_What is required_:
Starting with the line containing "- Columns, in" and going on through the line containing "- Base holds", return the lines of the data below exactly, and only those.

*** Information provided ***

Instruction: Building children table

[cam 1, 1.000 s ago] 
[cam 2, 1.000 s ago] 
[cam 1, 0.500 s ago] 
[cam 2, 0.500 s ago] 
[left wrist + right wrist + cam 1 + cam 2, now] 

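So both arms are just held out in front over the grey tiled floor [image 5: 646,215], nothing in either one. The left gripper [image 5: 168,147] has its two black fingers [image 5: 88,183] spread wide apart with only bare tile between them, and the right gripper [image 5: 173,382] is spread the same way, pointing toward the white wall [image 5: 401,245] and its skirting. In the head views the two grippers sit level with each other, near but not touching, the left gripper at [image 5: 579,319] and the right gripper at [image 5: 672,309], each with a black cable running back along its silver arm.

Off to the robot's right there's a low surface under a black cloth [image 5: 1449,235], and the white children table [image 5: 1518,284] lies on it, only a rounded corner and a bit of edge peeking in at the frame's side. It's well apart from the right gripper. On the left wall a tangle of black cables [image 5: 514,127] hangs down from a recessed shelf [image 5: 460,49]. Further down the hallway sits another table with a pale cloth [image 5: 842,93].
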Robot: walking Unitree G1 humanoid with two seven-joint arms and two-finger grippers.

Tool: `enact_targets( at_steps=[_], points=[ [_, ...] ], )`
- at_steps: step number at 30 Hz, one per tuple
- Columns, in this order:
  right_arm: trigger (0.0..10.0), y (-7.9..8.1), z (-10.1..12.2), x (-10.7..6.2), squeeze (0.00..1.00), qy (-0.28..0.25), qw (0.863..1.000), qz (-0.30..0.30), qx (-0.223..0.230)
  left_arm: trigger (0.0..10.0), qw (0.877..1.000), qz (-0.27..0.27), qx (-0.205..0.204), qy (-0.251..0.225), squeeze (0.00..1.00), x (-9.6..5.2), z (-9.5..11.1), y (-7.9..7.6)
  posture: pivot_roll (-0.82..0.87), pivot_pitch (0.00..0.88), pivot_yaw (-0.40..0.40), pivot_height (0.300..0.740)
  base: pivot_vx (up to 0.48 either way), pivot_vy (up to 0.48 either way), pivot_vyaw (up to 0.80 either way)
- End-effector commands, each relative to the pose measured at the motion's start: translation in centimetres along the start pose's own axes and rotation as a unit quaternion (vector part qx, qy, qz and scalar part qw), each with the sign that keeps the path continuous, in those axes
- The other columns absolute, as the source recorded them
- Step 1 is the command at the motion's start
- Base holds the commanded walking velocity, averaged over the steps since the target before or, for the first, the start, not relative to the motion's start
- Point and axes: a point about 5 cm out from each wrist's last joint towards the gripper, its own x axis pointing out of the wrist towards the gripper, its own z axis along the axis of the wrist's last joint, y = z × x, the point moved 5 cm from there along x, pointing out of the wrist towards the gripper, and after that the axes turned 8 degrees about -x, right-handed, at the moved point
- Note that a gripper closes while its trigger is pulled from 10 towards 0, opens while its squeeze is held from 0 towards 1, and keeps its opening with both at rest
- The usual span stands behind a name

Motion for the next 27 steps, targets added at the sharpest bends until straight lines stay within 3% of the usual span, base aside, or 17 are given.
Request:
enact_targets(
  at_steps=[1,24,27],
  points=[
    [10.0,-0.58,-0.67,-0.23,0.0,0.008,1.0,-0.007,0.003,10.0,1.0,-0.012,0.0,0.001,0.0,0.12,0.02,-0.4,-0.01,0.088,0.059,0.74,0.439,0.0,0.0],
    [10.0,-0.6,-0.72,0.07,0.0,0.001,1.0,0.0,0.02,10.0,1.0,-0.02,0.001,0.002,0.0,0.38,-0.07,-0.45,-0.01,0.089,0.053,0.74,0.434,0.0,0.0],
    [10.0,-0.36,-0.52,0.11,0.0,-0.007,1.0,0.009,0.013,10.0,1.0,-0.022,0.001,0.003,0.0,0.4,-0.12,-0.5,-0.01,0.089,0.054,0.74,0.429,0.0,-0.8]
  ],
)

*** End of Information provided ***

_Completed exercise_:
- Columns, in this order:
  right_arm: trigger (0.0..10.0), y (-7.9..8.1), z (-10.1..12.2), x (-10.7..6.2), squeeze (0.00..1.00), qy (-0.28..0.25), qw (0.863..1.000), qz (-0.30..0.30), qx (-0.223..0.230)
  left_arm: trigger (0.0..10.0), qw (0.877..1.000), qz (-0.27..0.27), qx (-0.205..0.204), qy (-0.251..0.225), squeeze (0.00..1.00), x (-9.6..5.2), z (-9.5..11.1), y (-7.9..7.6)
  posture: pivot_roll (-0.82..0.87), pivot_pitch (0.00..0.88), pivot_yaw (-0.40..0.40), pivot_height (0.300..0.740)
  base: pivot_vx (up to 0.48 either way), pivot_vy (up to 0.48 either way), pivot_vyaw (up to 0.80 either way)
- End-effector commands, each relative to the pose measured at the motion's start: translation in centimetres along the start pose's own axes and rotation as a unit quaternion (vector part qx, qy, qz and scalar part qw), each with the sign that keeps the path continuous, in those axes
- The other columns absolute, as the source recorded them
- Step 1 is the command at the motion's start
- Base holds the commanded walking velocity, averaged over the steps since the target before or, for the first, the start, not relative to the motion's start

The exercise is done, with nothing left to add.